S&P Global kembali merilis Purchasing Managers' Index (PMI) Manufaktur Indonesia yang masih berada di bawah titik netral 50,0 selama empat bulan berturut-turut. Pada Juli 2025 PMI manufaktur Indonesia ada di angka 49,2.
Faktor utama penyebab angka PMI manufaktur Indonesia masih di bawah angka ekspansi, menurut survei S&P Global, adalah penurunan produksi berkelanjutan dan permintaan baru.
Selain itu, permintaan ekspor juga kembali turut terkontraksi sebanyak tiga kali selama empat bulan, setelah sempat stabil pada bulan Juni.
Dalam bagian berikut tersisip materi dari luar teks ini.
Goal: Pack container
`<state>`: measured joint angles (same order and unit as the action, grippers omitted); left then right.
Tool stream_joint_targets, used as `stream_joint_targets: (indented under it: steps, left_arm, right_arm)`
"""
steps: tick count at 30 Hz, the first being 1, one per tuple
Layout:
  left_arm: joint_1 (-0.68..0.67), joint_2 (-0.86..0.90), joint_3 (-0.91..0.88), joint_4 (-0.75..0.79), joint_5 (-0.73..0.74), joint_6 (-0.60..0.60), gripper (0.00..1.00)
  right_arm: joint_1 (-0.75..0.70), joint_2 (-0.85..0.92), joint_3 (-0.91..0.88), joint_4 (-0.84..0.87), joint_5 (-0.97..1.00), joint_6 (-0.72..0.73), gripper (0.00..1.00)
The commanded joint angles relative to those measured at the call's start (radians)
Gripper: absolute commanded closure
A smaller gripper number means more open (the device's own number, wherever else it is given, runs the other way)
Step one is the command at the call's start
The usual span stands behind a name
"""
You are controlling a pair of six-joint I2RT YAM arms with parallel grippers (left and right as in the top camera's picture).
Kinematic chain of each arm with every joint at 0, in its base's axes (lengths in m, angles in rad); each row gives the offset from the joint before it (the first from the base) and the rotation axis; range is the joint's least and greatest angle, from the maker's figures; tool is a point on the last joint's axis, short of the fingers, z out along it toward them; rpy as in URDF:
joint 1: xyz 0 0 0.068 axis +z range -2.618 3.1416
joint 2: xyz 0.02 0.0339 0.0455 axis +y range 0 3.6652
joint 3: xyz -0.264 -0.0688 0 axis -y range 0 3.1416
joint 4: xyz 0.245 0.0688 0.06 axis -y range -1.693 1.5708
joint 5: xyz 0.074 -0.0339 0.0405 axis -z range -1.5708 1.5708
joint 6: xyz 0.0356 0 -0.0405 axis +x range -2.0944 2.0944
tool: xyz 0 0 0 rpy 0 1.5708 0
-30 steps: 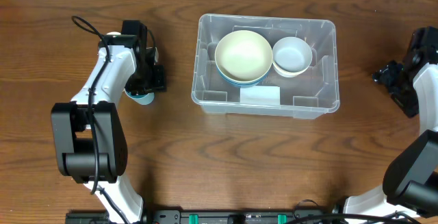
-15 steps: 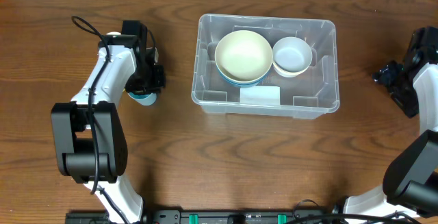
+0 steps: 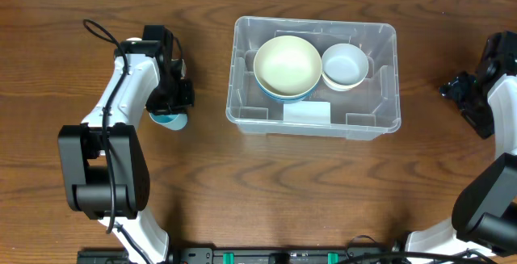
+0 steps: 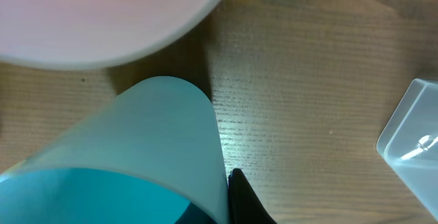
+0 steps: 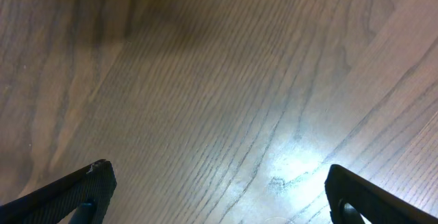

Ekonom S&P Global Market Intelligence Usamah Bhatti mengatakan, kembali terkontraksinya PMI manufaktur Indonesia pada Juli 2025 menunjukkan kondisi industri Tanah Air yang tengah berada di titik kurang baik.
Menurut dia, penurunan output dan permintaan baru berlanjut pada awal kuartal III meski mereda sejak bulan Juni. Hanya saja, pada saat yang sama, permintaan ekspor kembali menurun, sementara perusahaan sedang dalam mode retrenchment yang ditandai dengan penurunan karyawan dan pembelian.
“Produsen juga mencatat bahwa tekanan harga semakin intensif sejak awal semester 2025. Inflasi biaya merupakan yang paling tinggi dalam empat bulan di tengah peningkatan harga bahan baku dan fluktuasi nilai tukar,” tutur Usamah dalam riset S&P Global, Sabtu 2/8).
Selain tekanan harga dan inflasi biaya, kepercayaan diri kondisi perekonomian dan dunia usaha di bulan Juli untuk 2026 berkurang tajam. Bahkan survei tingkat optimisme berada di tingkat terendah dalam survei.
“Perusahaan menyatakan kekhawatiran tentang tarif AS dan penurunan daya beli yang mungkin membatasi volume pada tahun mendatang,” tutupnya.